(GoLocalProv.com) — Dietary advice in the US for controlling blood pressure has focused on sodium for the past 30 years. Sodium is found primarily in table salt, which is 40% sodium and 60% chloride. This has lead to the notion that sodium or salt is an unhealthy nutrient. However, for most of civilization, salt was not only thought of in a positive way but was near revered.
‘Salt’ comes from Latin salarium, which is the basis for the word for salary. Legend has it that the Roman soldiers were either paid in salt or paid so they could buy salt. The discovery of salt allowed for extended travel and exploration as salting of food would preserve it. Salt discourage the growth of bacteria that would spoil the food. Salt also brings out the flavor in food, making it taste much better than when there is no salt. In fact, the positive attributes of salt are basis for sayings, such as someone being “worth his salt” or the “salt of the earth”.
Salt and your blood pressure
Sodium’s relationship to blood pressure is due to sodium’s role in fluid balance. Sodium is the main mineral outside of all cells and potassium is inside the cell. Water moves across the cell membrane using a gradient, or osmosis, to equalize the concentration of minerals on either side of the membrane. When the amount of sodium outside the cell increases, water leaves the cell to dilute the mineral content. This water can then increase the volume of water in the blood, which can increase blood pressure.
It’s not the food itself that’s the problem
There are very few foods that naturally contain sodium. The vast majority of the sodium in the US diet is from foods that are processed or packaged, as the sodium helps increases the shelf-life. This includes the obvious like canned soups, sauces, etc but also baked goods like crackers and most commercial bread, rolls and bagels. If you did not use processed foods you could add to your food easily up to 1 measuring teaspoon each day to your food, which is quite a lot of table salt. The other major source of dietary sodium is fast food restaurants and most restaurants.
What about potassium?
Although the focus for blood pressure lowering has been to decrease sodium or the mineral outside the cell, there is more recent evidence that if you increase the potassium, which is inside the cell, you could also decrease blood pressure. Potassium is found primarily in all fruits, vegetables, potatoes and legumes. The DASH (Dietary Approaches to Stop Hypertension) study showed that eating 9 servings per day of vegetables and fruits would lower blood pressure. A serving is ½ a cup and the study used 2 ½ cups of vegetables and 2 cups of fruit.
I am writing through experience come what may,where blood pressure is concerned, salt is the culprit. Now how to reduce the intake of salt is another matter. I leave that to the experts to give firm guide-lines about the food that has salt content.

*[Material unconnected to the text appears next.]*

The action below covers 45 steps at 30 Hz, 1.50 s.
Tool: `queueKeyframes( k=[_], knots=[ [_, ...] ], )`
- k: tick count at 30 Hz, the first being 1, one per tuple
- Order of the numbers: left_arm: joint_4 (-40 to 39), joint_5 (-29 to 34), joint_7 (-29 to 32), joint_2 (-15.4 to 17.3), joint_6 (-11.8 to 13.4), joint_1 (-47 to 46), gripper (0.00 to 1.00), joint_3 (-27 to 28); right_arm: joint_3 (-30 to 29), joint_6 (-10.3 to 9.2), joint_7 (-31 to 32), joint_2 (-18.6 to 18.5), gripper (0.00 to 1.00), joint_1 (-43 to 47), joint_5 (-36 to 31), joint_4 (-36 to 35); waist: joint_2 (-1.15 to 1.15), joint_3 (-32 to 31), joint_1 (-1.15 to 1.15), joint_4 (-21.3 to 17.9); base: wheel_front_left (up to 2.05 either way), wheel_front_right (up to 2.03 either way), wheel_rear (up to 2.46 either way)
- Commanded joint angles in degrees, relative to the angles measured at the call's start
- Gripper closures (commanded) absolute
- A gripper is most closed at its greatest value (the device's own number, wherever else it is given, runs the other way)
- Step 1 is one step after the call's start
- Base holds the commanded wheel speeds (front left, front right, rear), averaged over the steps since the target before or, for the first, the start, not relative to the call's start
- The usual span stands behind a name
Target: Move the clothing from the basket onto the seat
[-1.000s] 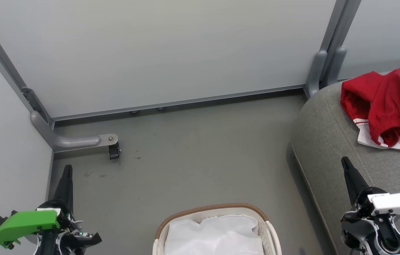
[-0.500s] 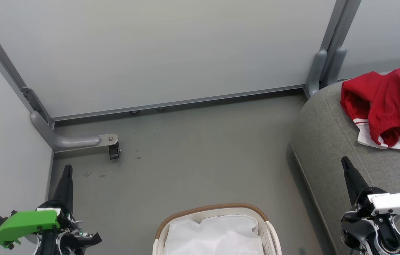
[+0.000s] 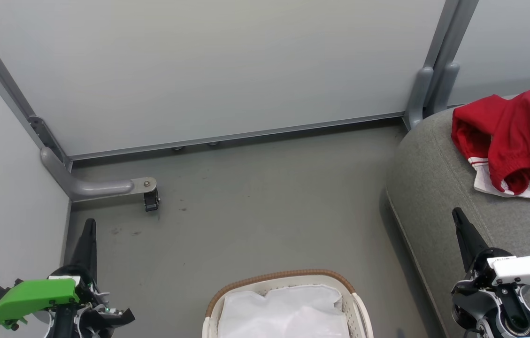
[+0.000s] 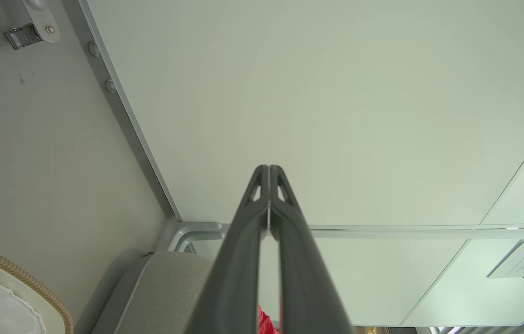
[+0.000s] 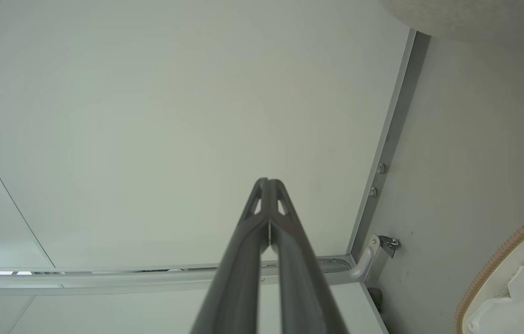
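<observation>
Since the basket [image 3: 283, 275] shows just its white lining [image 3: 288, 312]: task looks finished as far as visible, though the basket's near part is cut off.
Clothing [image 3: 513, 136]: red heap on the seat [image 3: 433, 188], back from its rounded edge, well apart from the basket.
Left tool [image 3: 89, 224]: fingers pressed together, holding nothing, low beside the left wall [image 3: 6, 188].
Right tool [image 3: 457, 215]: closed tip to tip, empty, seen against the seat's front.
Room: bare floor [image 3: 265, 202] between basket, seat and back wall [image 3: 199, 70]; seat edge near the basket's right.

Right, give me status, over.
Left gripper shut, empty; right gripper shut, empty. Clothing on seat; basket holds white lining. Nothing in the way.
</observation>
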Motion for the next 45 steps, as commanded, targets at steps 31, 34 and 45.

A couple of years ago my doctor started telling me that my blood pressure was borderline high and that we should think about blood pressure medication. He pushed harder as my blood pressure crept up. Then a little over a year ago, I read a research report that indicated that potassium intake had a significant impact on blood pressure and heart disease. I started researching potassium and discovered the recommended daily intake was 4700mg. My daily intake was about 2500mg. I researched food containing potassium and discovered that many foods contain potassium, but fruits and vegetables are particularly high for the calories. Since I already ate lots of fruits and vegetables I started looking at what I could add to my diet that would deliver a large amount of potassium without a huge number of additional calories. After some trial and error I settled on coconut water which has 60 calories and 680mg of potassium in an 11 oz. carton. I added two cartons of coconut water to my daily diet; one in a coconut water/banana/lemon juice smoothie for breakfast and one as just a carton of coconut water with my lunch. This gave me close to 2000mg of additional potassium daily. My blood pressure dropped from 140/90 to 120/75 with just this change and it has stayed that way for more than a year. During that time more research has been published which indicates that the potassium sodium ratio is more important that sodium intake alone and in my personal experience it is easier to add potassium to your diet than restrict sodium. By the way I told my brother about my use of coconut water and last summer he tried the same thing with the same resultant drop in blood pressure. My husband’s doctor just started expressing concern about his blood pressure which is closer to 130/80, so he has replaced his regular Coke for lunch with coconut water and seen similar results to my brother and me.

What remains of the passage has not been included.